• [Exercise directions] How many lines of the listing below contain "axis"? State the number alone.

• [Given material]
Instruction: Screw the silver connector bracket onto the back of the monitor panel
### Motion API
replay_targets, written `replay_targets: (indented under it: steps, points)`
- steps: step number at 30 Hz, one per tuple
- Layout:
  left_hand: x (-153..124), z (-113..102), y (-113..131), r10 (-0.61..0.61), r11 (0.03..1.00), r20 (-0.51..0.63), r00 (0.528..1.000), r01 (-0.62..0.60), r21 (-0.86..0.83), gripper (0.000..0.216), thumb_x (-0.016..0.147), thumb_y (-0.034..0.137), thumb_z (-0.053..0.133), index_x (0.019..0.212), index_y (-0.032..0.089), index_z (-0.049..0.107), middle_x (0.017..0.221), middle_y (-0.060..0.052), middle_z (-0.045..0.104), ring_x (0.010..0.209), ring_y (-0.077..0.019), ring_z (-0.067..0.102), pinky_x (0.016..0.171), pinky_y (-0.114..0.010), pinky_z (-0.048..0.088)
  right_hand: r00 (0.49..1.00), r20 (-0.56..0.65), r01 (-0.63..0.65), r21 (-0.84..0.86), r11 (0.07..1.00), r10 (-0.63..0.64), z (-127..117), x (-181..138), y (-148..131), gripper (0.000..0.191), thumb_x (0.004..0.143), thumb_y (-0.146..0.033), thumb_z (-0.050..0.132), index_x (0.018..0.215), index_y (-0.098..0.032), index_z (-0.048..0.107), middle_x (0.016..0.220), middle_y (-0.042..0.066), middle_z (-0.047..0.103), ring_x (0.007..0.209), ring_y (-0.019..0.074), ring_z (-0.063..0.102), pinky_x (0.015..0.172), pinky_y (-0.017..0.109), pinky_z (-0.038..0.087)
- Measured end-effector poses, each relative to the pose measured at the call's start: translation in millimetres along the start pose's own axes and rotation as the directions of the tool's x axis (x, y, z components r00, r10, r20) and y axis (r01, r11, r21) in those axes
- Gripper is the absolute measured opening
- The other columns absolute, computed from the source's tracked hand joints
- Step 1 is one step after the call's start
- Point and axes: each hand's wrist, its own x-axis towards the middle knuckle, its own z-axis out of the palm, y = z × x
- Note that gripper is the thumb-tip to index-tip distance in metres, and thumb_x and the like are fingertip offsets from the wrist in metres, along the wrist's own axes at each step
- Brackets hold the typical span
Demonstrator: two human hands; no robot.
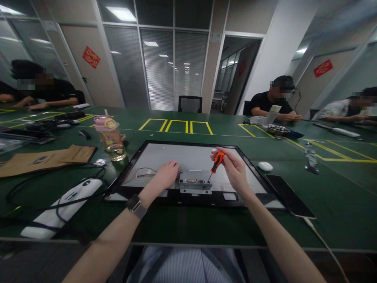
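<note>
A flat monitor panel (165, 155) lies face down on the green table, its grey metal back up. A small metal box with connector ports (194, 181) sits on its near middle. My left hand (167, 175) rests beside the box's left end, fingers curled against the panel. My right hand (232, 169) grips an orange-and-black screwdriver (217, 162), whose tip points down at the box's right end. Thin coloured wires (140, 173) run across the panel left of my left hand.
A pink-lidded bottle (110, 137) and brown paper bag (44, 157) stand left. A white power strip (63, 206) with black cables lies near left. A phone (288, 194), white mouse (265, 166) and metal bowl (278, 129) are right. Other people sit at the far sides.
</note>
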Motion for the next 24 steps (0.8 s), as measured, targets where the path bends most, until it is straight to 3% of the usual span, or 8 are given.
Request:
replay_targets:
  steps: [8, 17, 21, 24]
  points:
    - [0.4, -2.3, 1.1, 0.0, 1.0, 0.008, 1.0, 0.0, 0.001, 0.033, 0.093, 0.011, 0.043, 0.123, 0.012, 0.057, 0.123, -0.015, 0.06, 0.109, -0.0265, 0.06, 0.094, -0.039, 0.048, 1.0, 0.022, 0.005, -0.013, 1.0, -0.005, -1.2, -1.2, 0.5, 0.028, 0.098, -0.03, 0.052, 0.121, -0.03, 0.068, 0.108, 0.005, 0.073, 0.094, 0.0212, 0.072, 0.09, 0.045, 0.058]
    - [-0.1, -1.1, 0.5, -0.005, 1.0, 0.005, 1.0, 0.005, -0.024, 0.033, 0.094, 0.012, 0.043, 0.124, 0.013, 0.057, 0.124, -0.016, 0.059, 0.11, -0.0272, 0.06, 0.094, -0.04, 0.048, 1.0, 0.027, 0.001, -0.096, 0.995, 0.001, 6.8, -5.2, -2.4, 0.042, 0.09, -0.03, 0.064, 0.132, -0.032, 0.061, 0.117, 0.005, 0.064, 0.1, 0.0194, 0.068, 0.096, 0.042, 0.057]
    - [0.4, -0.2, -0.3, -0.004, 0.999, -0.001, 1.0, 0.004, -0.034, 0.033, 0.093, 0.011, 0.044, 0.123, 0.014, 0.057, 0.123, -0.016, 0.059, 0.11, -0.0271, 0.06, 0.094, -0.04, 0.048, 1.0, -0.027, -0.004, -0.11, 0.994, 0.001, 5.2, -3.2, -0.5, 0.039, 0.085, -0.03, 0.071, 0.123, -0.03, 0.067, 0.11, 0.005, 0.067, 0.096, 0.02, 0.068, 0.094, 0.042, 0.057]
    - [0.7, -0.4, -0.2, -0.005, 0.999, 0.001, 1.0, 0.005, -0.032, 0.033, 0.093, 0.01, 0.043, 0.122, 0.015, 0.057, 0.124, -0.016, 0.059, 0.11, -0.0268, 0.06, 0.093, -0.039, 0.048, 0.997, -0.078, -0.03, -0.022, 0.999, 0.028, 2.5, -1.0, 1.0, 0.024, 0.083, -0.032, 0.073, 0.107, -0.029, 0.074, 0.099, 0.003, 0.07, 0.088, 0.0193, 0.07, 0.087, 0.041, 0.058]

• [The answer] 2